» **WHAT YOU HAVE TO DO**
The answer is the exact run of lines in the listing below from the line containing "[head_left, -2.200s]" up to and including the line containing "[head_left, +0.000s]", with pictures removed.

» **SOURCE DATA**
__________________________________________________

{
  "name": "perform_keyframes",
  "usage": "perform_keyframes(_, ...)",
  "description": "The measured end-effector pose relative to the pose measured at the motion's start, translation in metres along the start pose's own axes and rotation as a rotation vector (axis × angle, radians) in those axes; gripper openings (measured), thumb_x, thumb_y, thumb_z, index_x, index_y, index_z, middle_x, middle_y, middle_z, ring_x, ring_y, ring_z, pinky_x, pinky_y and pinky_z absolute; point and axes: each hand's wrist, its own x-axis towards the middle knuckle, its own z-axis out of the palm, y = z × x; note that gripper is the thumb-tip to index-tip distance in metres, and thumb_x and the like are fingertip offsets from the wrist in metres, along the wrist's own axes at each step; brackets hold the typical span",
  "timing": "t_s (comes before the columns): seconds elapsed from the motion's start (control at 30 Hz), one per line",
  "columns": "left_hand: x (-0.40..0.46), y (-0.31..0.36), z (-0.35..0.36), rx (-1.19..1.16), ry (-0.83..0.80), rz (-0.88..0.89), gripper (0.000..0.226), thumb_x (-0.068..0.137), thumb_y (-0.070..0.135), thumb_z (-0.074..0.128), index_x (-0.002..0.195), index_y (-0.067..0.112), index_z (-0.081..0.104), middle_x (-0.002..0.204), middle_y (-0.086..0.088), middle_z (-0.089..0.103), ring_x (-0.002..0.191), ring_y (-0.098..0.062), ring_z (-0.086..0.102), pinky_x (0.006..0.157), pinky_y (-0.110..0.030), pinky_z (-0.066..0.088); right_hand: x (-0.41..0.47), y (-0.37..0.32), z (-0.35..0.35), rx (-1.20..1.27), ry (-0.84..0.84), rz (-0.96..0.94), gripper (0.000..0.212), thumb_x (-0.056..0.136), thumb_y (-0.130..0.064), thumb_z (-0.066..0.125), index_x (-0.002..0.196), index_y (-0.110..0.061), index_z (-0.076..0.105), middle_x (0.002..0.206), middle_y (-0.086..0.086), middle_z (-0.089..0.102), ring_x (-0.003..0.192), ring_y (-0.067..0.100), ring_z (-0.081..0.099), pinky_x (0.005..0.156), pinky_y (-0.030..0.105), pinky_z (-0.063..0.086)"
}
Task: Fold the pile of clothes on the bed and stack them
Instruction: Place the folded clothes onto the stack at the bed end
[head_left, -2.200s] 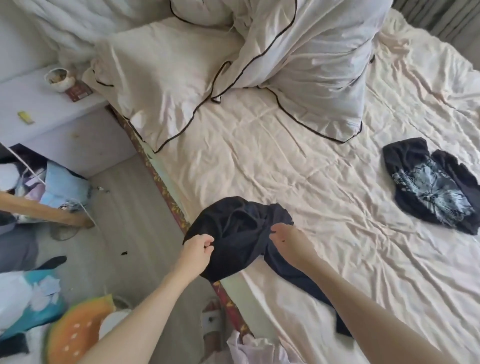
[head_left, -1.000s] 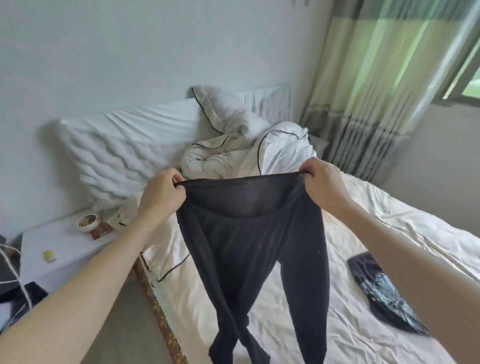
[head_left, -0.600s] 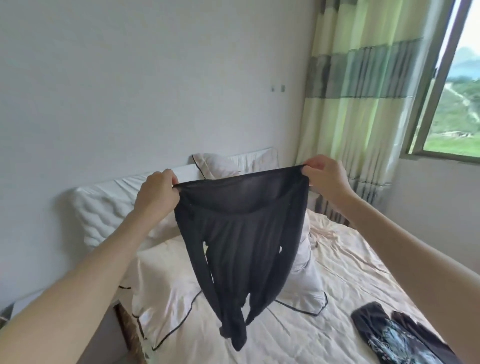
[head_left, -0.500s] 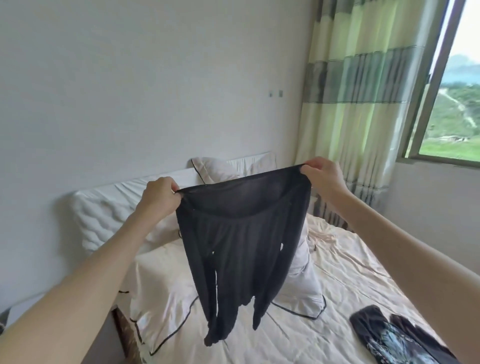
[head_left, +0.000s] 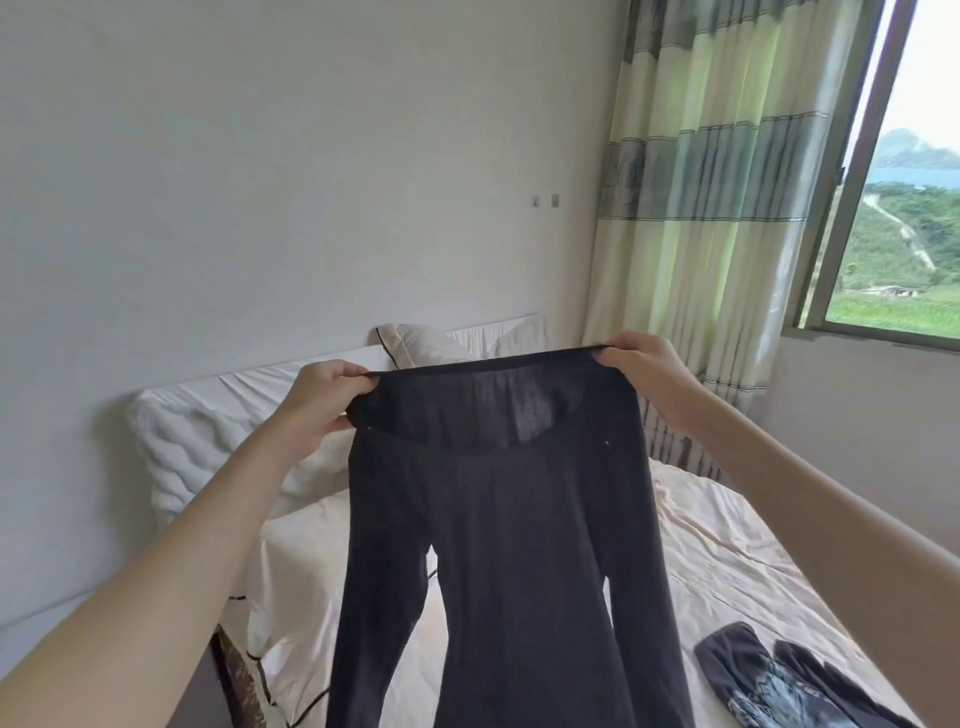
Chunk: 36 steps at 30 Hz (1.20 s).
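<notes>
Black leggings (head_left: 519, 519) were what we held up in the air above the bed (head_left: 727, 561), stretched wide by the waistband and hanging straight down in front of us! Our left hand (head_left: 324, 402) pinched the left end of that waistband, fingers curled over the hem, thumb tucked behind the cloth. Our right hand (head_left: 644, 364) gripped the other end a touch higher, so the top edge ran at a slight slant, taut between the two fists. Below the band the two legs dropped side by side and ran out past the bottom of the view, so we could not tell whether their ends touched the bed. The fabric was thin enough near the waist for light to show through.

On the bed, well to the right of the leggings, lay a dark garment with a pale print (head_left: 789, 686), crumpled flat on the cream sheet. Behind the leggings, pillows (head_left: 311, 551) with dark piping leaned at the padded white headboard (head_left: 208, 431). Beyond the bed on the right hung a green-and-grey striped curtain (head_left: 717, 208) beside the open window (head_left: 904, 208).
</notes>
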Motion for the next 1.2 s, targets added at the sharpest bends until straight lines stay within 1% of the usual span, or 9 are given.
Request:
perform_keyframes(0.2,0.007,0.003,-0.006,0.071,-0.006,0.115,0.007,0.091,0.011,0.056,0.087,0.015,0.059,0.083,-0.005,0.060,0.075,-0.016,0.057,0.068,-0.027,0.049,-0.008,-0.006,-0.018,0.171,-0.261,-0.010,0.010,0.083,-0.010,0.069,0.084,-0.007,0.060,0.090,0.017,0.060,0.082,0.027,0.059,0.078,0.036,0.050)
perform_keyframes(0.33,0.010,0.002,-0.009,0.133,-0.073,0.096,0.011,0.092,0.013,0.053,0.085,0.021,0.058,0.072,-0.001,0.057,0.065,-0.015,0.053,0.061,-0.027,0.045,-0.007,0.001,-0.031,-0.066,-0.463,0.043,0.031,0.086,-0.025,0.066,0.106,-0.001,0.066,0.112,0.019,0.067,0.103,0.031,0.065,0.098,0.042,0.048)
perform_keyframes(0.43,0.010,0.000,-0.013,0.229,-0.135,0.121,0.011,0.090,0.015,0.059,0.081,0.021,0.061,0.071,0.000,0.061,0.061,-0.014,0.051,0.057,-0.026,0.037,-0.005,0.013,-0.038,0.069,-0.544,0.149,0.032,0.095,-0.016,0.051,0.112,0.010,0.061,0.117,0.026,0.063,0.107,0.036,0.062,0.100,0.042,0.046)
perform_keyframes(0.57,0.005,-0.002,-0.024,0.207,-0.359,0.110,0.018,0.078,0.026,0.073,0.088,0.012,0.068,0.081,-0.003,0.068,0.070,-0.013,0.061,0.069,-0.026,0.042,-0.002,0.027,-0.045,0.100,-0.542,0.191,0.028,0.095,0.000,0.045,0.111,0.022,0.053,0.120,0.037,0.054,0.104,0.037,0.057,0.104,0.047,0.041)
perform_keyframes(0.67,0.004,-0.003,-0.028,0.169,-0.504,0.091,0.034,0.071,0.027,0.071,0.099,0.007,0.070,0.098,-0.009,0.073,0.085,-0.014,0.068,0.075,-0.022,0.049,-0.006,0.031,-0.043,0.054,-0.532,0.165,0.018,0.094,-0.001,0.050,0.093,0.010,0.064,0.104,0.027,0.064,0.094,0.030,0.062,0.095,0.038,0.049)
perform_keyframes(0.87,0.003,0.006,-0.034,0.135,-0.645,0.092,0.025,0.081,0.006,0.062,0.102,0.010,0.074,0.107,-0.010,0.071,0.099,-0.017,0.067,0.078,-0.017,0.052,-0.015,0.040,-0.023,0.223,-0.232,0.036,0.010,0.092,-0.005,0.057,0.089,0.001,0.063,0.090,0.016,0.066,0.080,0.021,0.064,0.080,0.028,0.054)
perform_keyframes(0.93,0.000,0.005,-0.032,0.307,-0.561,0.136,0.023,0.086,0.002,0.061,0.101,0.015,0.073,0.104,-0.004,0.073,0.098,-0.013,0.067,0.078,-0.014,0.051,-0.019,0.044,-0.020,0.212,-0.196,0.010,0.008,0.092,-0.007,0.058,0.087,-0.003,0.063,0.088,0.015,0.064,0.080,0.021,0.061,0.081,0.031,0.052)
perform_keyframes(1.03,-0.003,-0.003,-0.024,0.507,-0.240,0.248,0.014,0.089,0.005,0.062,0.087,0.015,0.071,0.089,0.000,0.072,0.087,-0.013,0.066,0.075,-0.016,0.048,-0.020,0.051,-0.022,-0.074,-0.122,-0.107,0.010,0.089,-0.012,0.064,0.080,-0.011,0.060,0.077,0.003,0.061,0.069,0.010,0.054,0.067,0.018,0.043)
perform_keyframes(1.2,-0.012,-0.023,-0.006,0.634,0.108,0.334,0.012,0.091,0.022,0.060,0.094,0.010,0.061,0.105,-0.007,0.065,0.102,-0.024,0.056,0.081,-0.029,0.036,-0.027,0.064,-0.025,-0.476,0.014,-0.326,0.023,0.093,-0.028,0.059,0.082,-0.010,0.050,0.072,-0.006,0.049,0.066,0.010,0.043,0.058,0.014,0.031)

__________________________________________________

» **RESPONSE**
[head_left, -2.200s] 
[head_left, -1.000s] 
[head_left, -0.600s] 
[head_left, -0.500s] 
[head_left, +0.000s] 

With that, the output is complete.